You know, your hair is a bit like time-- all kinky and flowy and curly. Does that make sense? I’ve always thought that time is not linear, but rather a big jumble of events and thoughts and ideas and their relationships with each other-- a web, if you like. Not that your hair looks like a web. It’s decidedly un-web-like. Unless you have spiders in it. I met some nasty large ones once with my mates Yaz, Graham, and Ryan. Actually,, you could probably keep lots of things in your hair-- it is enormous. I mean that in a good way, of course. Do people enjoy touching your hair? I think I would. It looks soft and fluffy, kind of like a

_ Mels,  _

_ I heard Jane talking to herself as she wrote and I had to stop that before it got too far. What she meant to say was that your hair is quite lovely and she’d love to bury her hands in it and kiss _

Oi! Do  _ not  _ listen to Clara! I don’t want to kiss you, I promise! Well, I mean, I suppose it would be rather nice but 

_ She’s being ridiculous. I don’t see why she won’t just work up her nerve and snog you. We both know she wants to. Honestly, if she  _

Argh! I’m sorry, Melody, Clara’s interfering again, as you can see. I keep telling her to

_ Ha! Don’t listen to her. The other day she wrote your name in her journal surrounded by hearts and _

She’s lying! I did  _ not  _ do that! That’s ridiculous! Why would I

_ See what I have to put up with? She  _

Ah! Clara’s beating me with her broom. AHH! I need to go Melod

_ Love and kisses,  _

_ Jane Smith  _

No! No! Ignore that bit! Clara wrote the ‘love and kisses’ part! Sorry, I know this letter is a bit of a mess but Clara has ruined my past 23 drafts and I’m getting tired of rewriting so I’m going to go ahead and send this anyway. 

_ Shameless, isn’t she? _

THAT WAS CLARA! SEE WHAT I MEAN?

***

June 18, 1810

Prime Minister Saxon,

I have recently become aware that Melody Pond, the Silence’s top-performing agent, is being courted by none other than Jane Smith.
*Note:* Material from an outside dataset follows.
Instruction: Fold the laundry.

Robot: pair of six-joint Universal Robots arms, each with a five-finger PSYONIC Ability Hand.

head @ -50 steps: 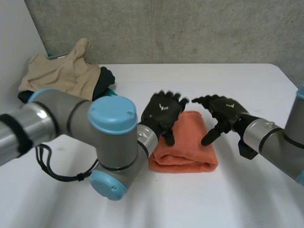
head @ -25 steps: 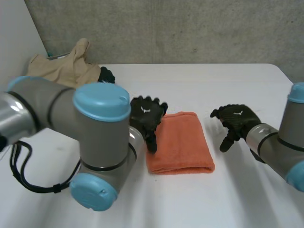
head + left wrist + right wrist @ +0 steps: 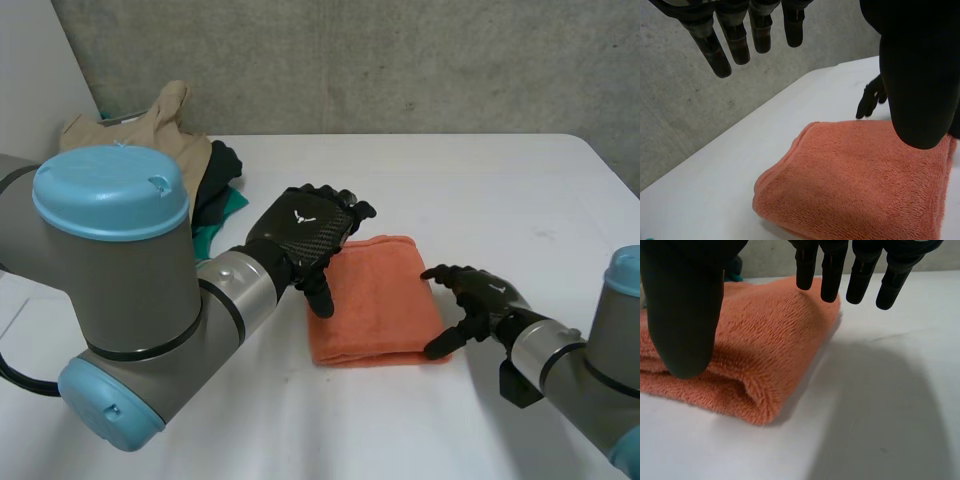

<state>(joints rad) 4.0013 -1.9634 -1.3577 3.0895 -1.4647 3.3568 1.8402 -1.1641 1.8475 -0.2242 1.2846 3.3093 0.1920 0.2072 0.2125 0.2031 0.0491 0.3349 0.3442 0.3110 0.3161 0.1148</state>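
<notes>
while left hand (image 3: 300, 236) hovers, folded orange towel (image 3: 381, 302)

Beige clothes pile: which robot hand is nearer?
Left. The left robot hand is at the orange towel's edge toward the beige clothes pile; the right robot hand is at its opposite edge.

The left arm (image 3: 120, 280) hides the near part of the clothes pile (image 3: 150, 140). The left hand (image 3: 305, 238) covers one far corner of the towel (image 3: 385, 300).

The orange towel (image 3: 380, 300) is fuzzy terry cloth, the bench (image 3: 500, 190) is smooth matt white, and the wall (image 3: 400, 60) behind looks like rough concrete.
</notes>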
I’m sure you’re perfectly aware of the long and dangerous history of the Smith family interfering with Silence, INC. And I know that you’ve wanted to take down the Smiths for a long time; this could be your opportunity. Tasha Lem, head of covert operations, and myself request that you intercept and destroy all future romantic communications between them. In return, the Silence will ensure that you are reelected next term. 

Best Regards,

Kovarian

***

June 16, 1810

Sweetie,

Thank you for coming to dinner-- it was lovely. You know, you rather remind me of a puppy. It’s adorable. I shan’t let Father get his hands on this letter, so you won’t have to worry about any threatening postscripts. 

You know, your letter writing skills are really quite atrocious, a bit like your taste in hats. A red fez? Seriously? You’re lucky I destroyed it, because I think that you quite probably might have inadvertently killed someone with the sight of it.

The duke is hosting a ball next week, and if you don’t accompany me to it, I shall conspire with Clara to have all of your hats murdered. Oh, and do try not to embarrass me on the dance floor. 

Kisses, 

Melody

****

June 23, 1810

You idiot,

I may not have a sword like my husband, but as Melody's mother, you should fear me even more. How  _ dare  _ you treat my daughter like that! Do you know how long she cried after you didn’t show up at that stupid ball like you promised her? Exactly two minutes. That’s right. You made my daughter break her record for her longest crying jag. Now, why don’t you come right over here and I’ll give you a piece of my mind, you -------------------------  _ This is Rory. I agree wholeheartedly with my wife, but those words weren’t too civil, so I’ve crossed them out.  _

_ Looking forward to impaling you soon, _

_ Rory Williams _

***  
  


July 20, 1810

Hey Melody,

Why haven’t we seen you lot for a while? Jane has been feeling pretty gloomy lately (I’m sure it’s because of your absence.) Anyway, I’d appreciate it if you two would get married soon so I can have this house to myself. (By the way, I’ll only give you two my blessing if she moves in over there.) As far as I know, you haven’t even kissed, so you should probably start speeding things up. 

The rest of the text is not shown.